DIRECTIONS FOR THIS TASK: Everything in the listing should be set down exactly, apart from the pictures.
****
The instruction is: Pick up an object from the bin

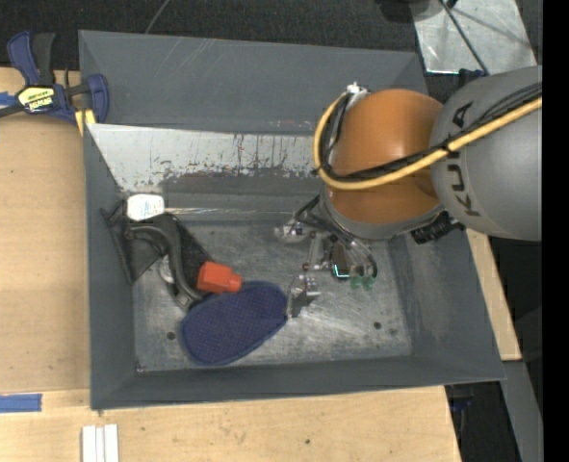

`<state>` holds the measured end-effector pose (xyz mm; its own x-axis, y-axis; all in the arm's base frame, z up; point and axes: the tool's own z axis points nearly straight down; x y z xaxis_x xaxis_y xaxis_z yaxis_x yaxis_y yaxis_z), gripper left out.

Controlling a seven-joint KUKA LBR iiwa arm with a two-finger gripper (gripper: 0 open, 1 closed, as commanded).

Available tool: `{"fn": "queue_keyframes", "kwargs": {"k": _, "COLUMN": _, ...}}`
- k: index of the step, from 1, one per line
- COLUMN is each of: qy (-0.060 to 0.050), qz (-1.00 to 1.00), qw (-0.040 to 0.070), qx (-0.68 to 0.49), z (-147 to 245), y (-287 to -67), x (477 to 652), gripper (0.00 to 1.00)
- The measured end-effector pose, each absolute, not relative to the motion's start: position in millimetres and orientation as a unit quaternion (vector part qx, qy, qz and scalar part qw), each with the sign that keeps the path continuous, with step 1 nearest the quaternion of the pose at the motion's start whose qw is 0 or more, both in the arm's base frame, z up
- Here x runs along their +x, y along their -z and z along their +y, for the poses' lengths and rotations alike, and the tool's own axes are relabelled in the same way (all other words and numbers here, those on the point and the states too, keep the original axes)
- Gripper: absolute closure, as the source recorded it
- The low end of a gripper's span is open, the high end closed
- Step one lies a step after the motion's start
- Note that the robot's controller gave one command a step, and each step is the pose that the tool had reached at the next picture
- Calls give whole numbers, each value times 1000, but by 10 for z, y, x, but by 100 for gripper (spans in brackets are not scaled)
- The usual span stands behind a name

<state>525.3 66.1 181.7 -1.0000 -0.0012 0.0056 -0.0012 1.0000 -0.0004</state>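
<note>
My gripper (329, 279) hangs low over the bin floor right of the middle, under the arm's orange cover. Its fingers stand open with nothing between them. The left fingertip (302, 298) is just off the right end of a dark blue oval pad (233, 323), which lies flat near the front wall. I cannot tell whether the two touch. Behind the pad lies a black tape dispenser (166, 243) with an orange part (219, 278) and a white roll (145, 206) at its far end.
The dispenser and pad fill the left half of the bin floor. Bare scratched floor lies in front of and to the right of the gripper, up to the sloping right wall. The arm covers the back right corner.
</note>
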Motion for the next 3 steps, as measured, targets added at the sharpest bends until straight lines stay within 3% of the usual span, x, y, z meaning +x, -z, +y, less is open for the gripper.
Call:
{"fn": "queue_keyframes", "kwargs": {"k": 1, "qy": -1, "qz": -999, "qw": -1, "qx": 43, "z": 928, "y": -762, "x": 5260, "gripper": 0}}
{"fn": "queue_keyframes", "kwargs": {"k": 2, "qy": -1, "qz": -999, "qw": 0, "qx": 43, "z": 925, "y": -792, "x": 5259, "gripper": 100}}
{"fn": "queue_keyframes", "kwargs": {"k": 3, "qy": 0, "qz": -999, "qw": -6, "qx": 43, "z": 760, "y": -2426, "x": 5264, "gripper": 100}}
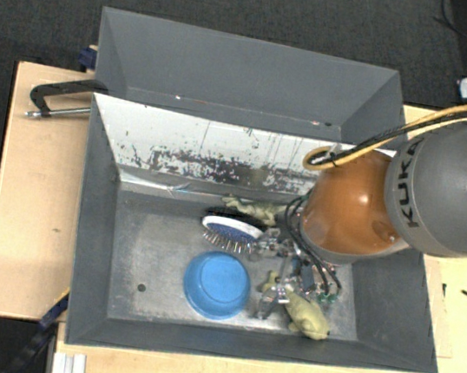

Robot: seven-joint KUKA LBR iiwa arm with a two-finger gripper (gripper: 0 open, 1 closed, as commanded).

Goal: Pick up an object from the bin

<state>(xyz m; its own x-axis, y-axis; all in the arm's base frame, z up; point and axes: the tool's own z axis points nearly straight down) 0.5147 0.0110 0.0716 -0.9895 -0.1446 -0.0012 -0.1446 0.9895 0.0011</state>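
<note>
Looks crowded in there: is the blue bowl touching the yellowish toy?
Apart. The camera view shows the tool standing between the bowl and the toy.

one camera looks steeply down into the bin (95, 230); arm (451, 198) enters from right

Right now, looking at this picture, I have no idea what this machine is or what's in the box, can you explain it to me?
One camera looks down into a grey metal bin. The big grey and orange shape reaching in from the right is a robot arm, meant to pick one thing out. Its claw is low over the bin floor, just to the picture's right of a round blue bowl and next to a yellowish lumpy toy. Behind them lies a blue and white hairbrush, and a pale yellowish thing sits by the back wall. Whether the claw holds anything, I cannot tell.
</note>
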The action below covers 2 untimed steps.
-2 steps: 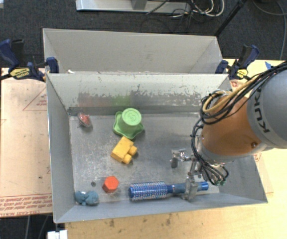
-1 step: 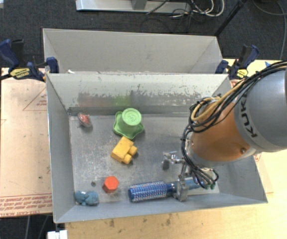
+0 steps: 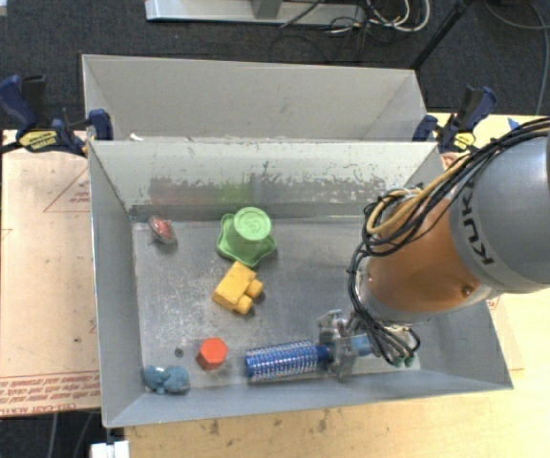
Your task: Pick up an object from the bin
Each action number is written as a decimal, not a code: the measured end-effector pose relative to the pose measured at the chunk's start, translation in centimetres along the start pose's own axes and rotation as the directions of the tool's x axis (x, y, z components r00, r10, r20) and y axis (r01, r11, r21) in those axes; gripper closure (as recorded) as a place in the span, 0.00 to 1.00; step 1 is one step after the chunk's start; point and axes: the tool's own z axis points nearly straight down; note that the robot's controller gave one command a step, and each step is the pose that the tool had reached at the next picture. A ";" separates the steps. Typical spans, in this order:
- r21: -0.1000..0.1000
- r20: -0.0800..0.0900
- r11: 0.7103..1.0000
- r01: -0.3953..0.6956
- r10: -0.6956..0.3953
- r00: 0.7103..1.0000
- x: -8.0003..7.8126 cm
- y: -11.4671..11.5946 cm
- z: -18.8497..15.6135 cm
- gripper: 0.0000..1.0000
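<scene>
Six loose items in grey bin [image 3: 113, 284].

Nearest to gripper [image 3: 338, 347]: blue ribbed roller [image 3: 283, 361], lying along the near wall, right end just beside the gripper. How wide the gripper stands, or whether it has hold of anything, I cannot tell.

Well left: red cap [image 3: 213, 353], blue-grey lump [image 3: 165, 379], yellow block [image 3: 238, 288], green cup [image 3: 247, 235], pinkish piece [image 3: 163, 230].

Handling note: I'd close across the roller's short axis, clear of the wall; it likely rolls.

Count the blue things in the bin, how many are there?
2. A ribbed blue roller lies along the bottom of the view, its right end by the tool. A small blue toy sits in the bottom left corner. The arm could be hiding more.
</scene>
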 end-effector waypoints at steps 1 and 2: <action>0.001 0.010 0.999 -0.047 0.047 0.999 -3.8 -0.9 -8.6 1.00; 0.002 0.010 1.000 -0.031 0.031 0.999 -5.3 -1.6 -26.2 1.00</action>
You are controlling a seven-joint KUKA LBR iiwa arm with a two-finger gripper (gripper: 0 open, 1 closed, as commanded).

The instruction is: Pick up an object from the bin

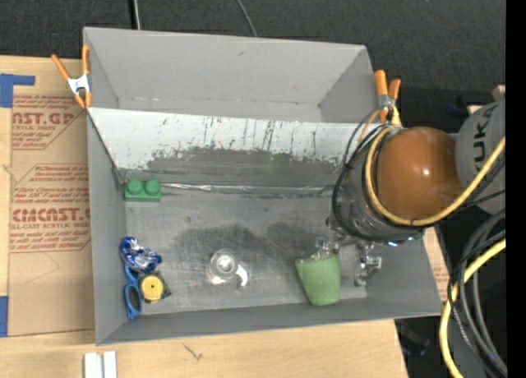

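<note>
The bin (222, 72) is dull grey with dark scuffed streaks, the brick (142, 191) bright green, the lump (320, 279) pale green, the crumpled wrapper (138, 255) blue and white, the disc (151, 288) yellow, and the arm's glossy cover (415, 172) orange-brown.

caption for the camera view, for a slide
Gripper low at the bin's right end, beside a pale green object; green block far left.

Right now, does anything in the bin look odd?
Nothing is spilled or broken. The grey metal bin's back wall is heavily scratched, and the pale green cup-shaped piece lies by the end effector.
</note>
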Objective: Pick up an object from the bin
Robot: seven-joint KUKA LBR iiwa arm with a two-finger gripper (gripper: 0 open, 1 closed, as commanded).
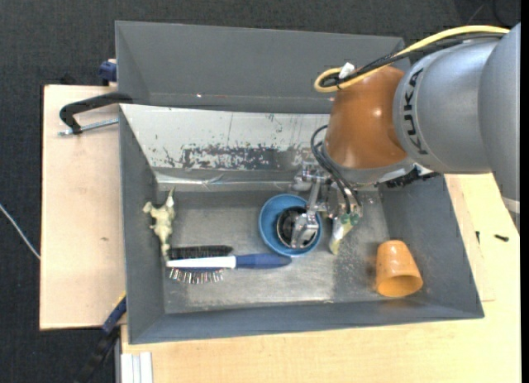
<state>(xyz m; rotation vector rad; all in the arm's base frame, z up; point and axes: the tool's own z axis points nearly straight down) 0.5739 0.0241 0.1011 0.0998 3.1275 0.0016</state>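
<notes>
My gripper [307, 222] reaches down into a blue round bowl [273, 212] near the middle of the bin floor, its metal fingers at the bowl's right inner side. Whether anything sits between the fingers is hidden. A small pale green and white piece [339, 232] lies just right of the bowl, beside the gripper. A brush with a blue handle and white bristles [227, 264] lies in front of the bowl, to its left.
An orange cup [395, 269] lies on its side at the bin's right front. A pale yellow toy figure [160, 220] sits by the left wall. A black comb-like brush [198, 251] lies along the blue-handled one. The arm with its orange cover hangs over the bin's right rear.
</notes>
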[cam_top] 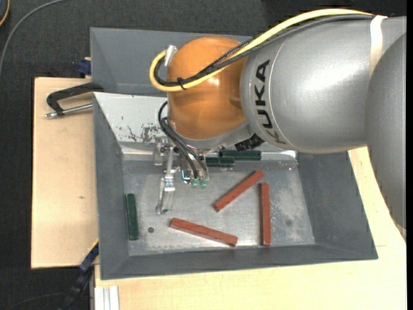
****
SOLUTION FOR THIS TASK:
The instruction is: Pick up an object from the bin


`<state>` holds the measured end-effector pose (xyz mm; its own x-axis, y-axis; all in the arm's base frame, z up; point and axes: the tool's own z axis points nearly straight down; x y z xaxis_x xaxis_y xaxis_z yaxis_x yaxis_y yaxis_z), gripper left out.

Controlling a seven-joint KUKA LBR iiwa arm with a two-finger gripper (gripper: 0 open, 1 closed, as commanded).

Available tool: `{"fn": "queue_keyframes", "kwargs": {"k": _, "COLUMN": _, ...}}`
- k: index of the step, from 1, one per line
- COLUMN is each of: qy (-0.060 to 0.050), qz (-1.00 to 1.00), qw (-0.040 to 0.070), qx (-0.68 to 0.49), z (-147 to 245), y (-287 to -67), x (477 to 652), gripper (0.00 to 1.00)
- The measured end-effector pose, each absolute, not relative to the motion's start: position in millimetres and orientation as a unit quaternion (vector part qx, qy, qz and scalar part qw), each with the sign that keeps the path continuous, with step 1 nearest the quaternion of the pose at the motion's start whose qw is 0 or more, both in the arm's base frame, z up
- Here x runs along their +x, y along their -z and z along their +y, for the poses' lengths and rotations alike, and the tool's own axes are relabelled in the same way (all other words and numbers here, those on the point and the states too, keep the original axes)
- Gripper: absolute closure, as the source recorded it
- The low end of a gripper's span is open, the high end closed
- Step one lies a step after the motion's start
- Note that the robot's controller gave one command a step, and each step is the pose that the tool had reached at the next picture
- Calls give whole numbers, each value times 1000, but by 10 for z, y, x, but by 100 for gripper (spans in brackets are not scaled)
- The usual span stands behind a name

<state>525.3 66.1 181.7 -1.0000 -0.0012 0.0056 -0.0012 1.0000 -0.0004</state>
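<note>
My gripper (329, 279) hangs low over the bin floor right of the middle, under the arm's orange cover. Its fingers stand open with nothing between them. The left fingertip (302, 298) is just off the right end of a dark blue oval pad (233, 323), which lies flat near the front wall. I cannot tell whether the two touch. Behind the pad lies a black tape dispenser (166, 243) with an orange part (219, 278) and a white roll (145, 206) at its far end.
The dispenser and pad fill the left half of the bin floor. Bare scratched floor lies in front of and to the right of the gripper, up to the sloping right wall. The arm covers the back right corner.
</note>
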Motion for the next 3 steps, as measured, targets added at the sharpest bends until straight lines stay within 3% of the usual span, x, y, z meaning +x, -z, +y, less is open for the gripper.
Call:
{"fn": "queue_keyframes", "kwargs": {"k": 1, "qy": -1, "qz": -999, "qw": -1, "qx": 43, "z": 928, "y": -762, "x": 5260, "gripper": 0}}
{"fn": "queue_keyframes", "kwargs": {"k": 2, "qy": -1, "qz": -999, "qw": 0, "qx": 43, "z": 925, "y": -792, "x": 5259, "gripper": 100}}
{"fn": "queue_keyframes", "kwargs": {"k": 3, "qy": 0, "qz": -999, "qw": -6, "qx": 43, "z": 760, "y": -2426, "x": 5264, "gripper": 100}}

Robot: seven-joint KUKA LBR iiwa arm with a two-finger gripper (gripper: 0 open, 1 closed, as commanded).

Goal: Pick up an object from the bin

<state>(xyz m; its own x-axis, y-axis; all in the arm's base frame, z up; point and axes: the tool's own z axis points nearly straight down) 0.5147 0.0110 0.0716 -0.9895 -0.1446 -0.0012 -0.1446 0.9895 0.0011</state>
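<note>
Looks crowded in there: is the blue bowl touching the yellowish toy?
Apart. The camera view shows the tool standing between the bowl and the toy.

one camera looks steeply down into the bin (95, 230); arm (451, 198) enters from right

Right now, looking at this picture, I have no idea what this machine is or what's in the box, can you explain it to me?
One camera looks down into a grey metal bin. The big grey and orange shape reaching in from the right is a robot arm, meant to pick one thing out. Its claw is low over the bin floor, just to the picture's right of a round blue bowl and next to a yellowish lumpy toy. Behind them lies a blue and white hairbrush, and a pale yellowish thing sits by the back wall. Whether the claw holds anything, I cannot tell.
</note>
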The action below covers 2 untimed steps.
-2 steps: 
-1 step: 
+0 steps: 
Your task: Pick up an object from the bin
Each action number is written as a decimal, not a code: the measured end-effector pose relative to the pose measured at the chunk's start, translation in centimetres along the start pose's own axes and rotation as the directions of the tool's x axis (x, y, z components r00, r10, r20) and y axis (r01, r11, r21) in those axes; gripper closure (as recorded) as a place in the span, 0.00 to 1.00; step 1 is one step after the chunk's start; point and axes: the tool's own z axis points nearly straight down; note that the robot's controller gave one command a step, and each step is the pose that the tool had reached at the next picture. A ";" separates the steps. Typical spans, in this order:
- r21: -0.1000..0.1000
- r20: -0.0800..0.0900
- r11: 0.7103..1.0000
- r01: -0.3953..0.6956
- r10: -0.6956..0.3953
- r00: 0.7103..1.0000
- x: -8.0003..7.8126 cm
- y: -11.4671..11.5946 cm
- z: -18.8497..15.6135 cm
- gripper: 0.0000..1.0000
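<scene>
Six loose items in grey bin [image 3: 113, 284].

Nearest to gripper [image 3: 338, 347]: blue ribbed roller [image 3: 283, 361], lying along the near wall, right end just beside the gripper. How wide the gripper stands, or whether it has hold of anything, I cannot tell.

Well left: red cap [image 3: 213, 353], blue-grey lump [image 3: 165, 379], yellow block [image 3: 238, 288], green cup [image 3: 247, 235], pinkish piece [image 3: 163, 230].

Handling note: I'd close across the roller's short axis, clear of the wall; it likely rolls.

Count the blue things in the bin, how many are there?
2. A ribbed blue roller lies along the bottom of the view, its right end by the tool. A small blue toy sits in the bottom left corner. The arm could be hiding more.
</scene>
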 end-effector waypoints at steps 1 and 2: <action>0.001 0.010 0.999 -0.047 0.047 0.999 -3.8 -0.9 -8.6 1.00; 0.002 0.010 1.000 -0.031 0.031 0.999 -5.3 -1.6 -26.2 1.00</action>
You are controlling a seven-joint KUKA LBR iiwa arm with a two-finger gripper (gripper: 0 open, 1 closed, as commanded).

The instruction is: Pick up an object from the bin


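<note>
The bin (222, 72) is dull grey with dark scuffed streaks, the brick (142, 191) bright green, the lump (320, 279) pale green, the crumpled wrapper (138, 255) blue and white, the disc (151, 288) yellow, and the arm's glossy cover (415, 172) orange-brown.

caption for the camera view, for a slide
Gripper low at the bin's right end, beside a pale green object; green block far left.

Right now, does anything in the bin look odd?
Nothing is spilled or broken. The grey metal bin's back wall is heavily scratched, and the pale green cup-shaped piece lies by the end effector.
</note>
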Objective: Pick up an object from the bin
Robot: seven-joint KUKA LBR iiwa arm with a two-finger gripper (gripper: 0 open, 1 closed, as commanded).
<state>(xyz m; rotation vector rad; all in the arm's base frame, z up; point and axes: the tool's own z axis points nearly straight down) 0.5739 0.0241 0.1011 0.0998 3.1275 0.0016</state>
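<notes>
My gripper [307, 222] reaches down into a blue round bowl [273, 212] near the middle of the bin floor, its metal fingers at the bowl's right inner side. Whether anything sits between the fingers is hidden. A small pale green and white piece [339, 232] lies just right of the bowl, beside the gripper. A brush with a blue handle and white bristles [227, 264] lies in front of the bowl, to its left.
An orange cup [395, 269] lies on its side at the bin's right front. A pale yellow toy figure [160, 220] sits by the left wall. A black comb-like brush [198, 251] lies along the blue-handled one. The arm with its orange cover hangs over the bin's right rear.
</notes>
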[cam_top] 

No further work remains on this exercise.